Why loose acquaintances enrich our lives

Phenomenon of the pandemic: No chat with the next door in the gym, no teasing the bartender. Loose acquaintances have been on hold for months. What does it do to us?

The longing for distant places and travel has been described many times in Corona times. But in some quiet minutes, something completely different comes to mind: Drinking a beer in a dingy pub and chatting superficially with the barman.

Have a little chat in the coffee kitchen with someone who is not a direct colleague. Dance to a beauty in the noisy club and flirt a little roaring. Or: What is the inflated person doing out of the gym who likes to talk about protein-rich diets at the moment?

Weak relationships refresh everyday life

Nobody makes a zoom call with all these people or gives them a call. Often you don't even know the name, at least not the full one. With the exception of online friendships and chance meetings in the supermarket or at the weekly market, the pandemic has almost completely cut short acquaintances. And many are just noticing: You can miss them a lot.

"Weak relationships bring new ideas and facts into our everyday lives," says sociologist Markus Gamper from the University of Cologne. "We have strong relationships with people who are similar to us, who have similar everyday lives, to people who read the same thing, watch the same series and films."

Low expectation

But with that you run the risk of stewing in your own juice all the time. Through "bridges", ie looser networks, "new, exciting, simply non-everyday things" come into life. "We need variety and new information."

With loose acquaintances, the mutual expectations are naturally lower than with close relationships, says Gamper, which is also beneficial. The network analysis expert contributed to the sociological textbook “Social Networks and Health Inequalities”.

Close friendships are important for emotional support, but looser ones are not unimportant, says Gamper. "Strong and weak relationships each have their own uses."

The number of contacts is not critical

The sociological theories about networks come from America. The sociologist Ronald S. Burt has shown, for example, that employees are particularly creative when they maintain informal contacts on the job through so-called structural holes.

These “structural holes” are mainly departmental and functional boundaries. It doesn't depend on the number of contacts, but on building bridges and networking with people outside of your own team.

Four components of a relationship

Another important network theorist is the sociologist and economist Mark Granovetter, who published the essay "The Strength of Weak Ties" almost 50 years ago - in 1973.

Among other things, he defined the strength of relationships according to four components: the amount of time people spend together, the degree of emotional intensity, mutual trust (intimacy) and the type of mutual (reciprocal) assistance. In all of this, weak relationships should not be underestimated.

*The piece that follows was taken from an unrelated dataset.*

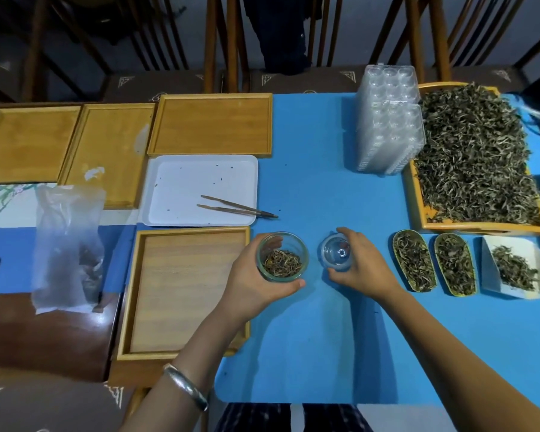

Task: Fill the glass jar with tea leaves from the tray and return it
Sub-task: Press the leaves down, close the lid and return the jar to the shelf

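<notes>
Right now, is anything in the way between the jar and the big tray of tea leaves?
Yes. The glass lid under the right hand sits just right of the glass jar; beyond it, bare blue mat reaches the tray.

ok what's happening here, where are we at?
A person is packing tea at a blue table. The left hand grips a glass jar holding a thin layer of tea leaves, far from full. The right hand holds its clear lid, off the jar, just beside it. The big tray of tea leaves sits far right, untouched right now.
</notes>
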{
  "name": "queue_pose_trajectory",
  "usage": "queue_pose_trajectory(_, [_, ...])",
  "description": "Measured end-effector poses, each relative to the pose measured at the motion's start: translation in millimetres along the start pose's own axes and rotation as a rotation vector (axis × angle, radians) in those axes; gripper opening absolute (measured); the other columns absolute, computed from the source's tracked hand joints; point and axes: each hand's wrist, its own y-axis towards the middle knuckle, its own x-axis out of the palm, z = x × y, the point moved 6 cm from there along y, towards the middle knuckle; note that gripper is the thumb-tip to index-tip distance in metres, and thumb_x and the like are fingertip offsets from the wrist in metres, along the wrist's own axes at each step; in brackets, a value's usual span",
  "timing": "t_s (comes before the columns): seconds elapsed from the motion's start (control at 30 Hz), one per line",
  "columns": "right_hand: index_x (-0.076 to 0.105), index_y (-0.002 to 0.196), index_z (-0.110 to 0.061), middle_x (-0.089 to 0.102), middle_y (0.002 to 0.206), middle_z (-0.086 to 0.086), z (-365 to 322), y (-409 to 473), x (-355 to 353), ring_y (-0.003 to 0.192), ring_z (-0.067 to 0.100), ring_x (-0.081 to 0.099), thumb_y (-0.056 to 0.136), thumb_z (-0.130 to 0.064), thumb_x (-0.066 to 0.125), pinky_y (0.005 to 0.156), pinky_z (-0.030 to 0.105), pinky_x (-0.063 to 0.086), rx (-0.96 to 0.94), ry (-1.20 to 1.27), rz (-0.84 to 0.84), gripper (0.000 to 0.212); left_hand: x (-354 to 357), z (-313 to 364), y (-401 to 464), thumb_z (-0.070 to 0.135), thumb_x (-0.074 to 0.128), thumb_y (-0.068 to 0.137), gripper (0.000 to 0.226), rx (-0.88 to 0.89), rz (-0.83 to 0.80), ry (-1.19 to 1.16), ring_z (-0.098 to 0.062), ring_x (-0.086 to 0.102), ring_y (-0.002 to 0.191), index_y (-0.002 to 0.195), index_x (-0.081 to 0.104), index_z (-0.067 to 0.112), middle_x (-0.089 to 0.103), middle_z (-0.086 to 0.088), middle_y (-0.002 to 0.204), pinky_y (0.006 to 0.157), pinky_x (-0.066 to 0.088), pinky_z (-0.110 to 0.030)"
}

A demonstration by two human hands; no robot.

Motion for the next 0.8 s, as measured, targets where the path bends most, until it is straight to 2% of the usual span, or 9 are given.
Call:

For decades, psychologists have focused primarily on the important function of close relationships, i.e. family, romantic partnership and deep friendship. But then the realization came that neighbors in the hallway or at the garden fence and baristas in the café can also be important for well-being.

Talking to strangers can make you happy

The social psychologists Gillian Sandstrom and Elizabeth Dunn found through several studies that people with a higher number of loose acquaintances tended to be happier in their lives overall. The more interaction they had with such supposed strangers, the happier they were.

Under the motto # Talking2Strangers (i.e. talking to strangers), Sandstrom, who works at the University of Essex in Colchester, England, strongly advocates adapting one's own behavior. Deliberately talking to casual acquaintances every day can help mental health.

Sandstrom's view takes a new look at the increasingly bad mood in the Corona republic in view of closed bars, restaurants, fitness studios and clubs. So, for the time being, only small talk in the grocery store, drugstore or bus remains - of course, carefully with a mask and at a distance. But at least! The renowned psychologist says: "That brings so much joy."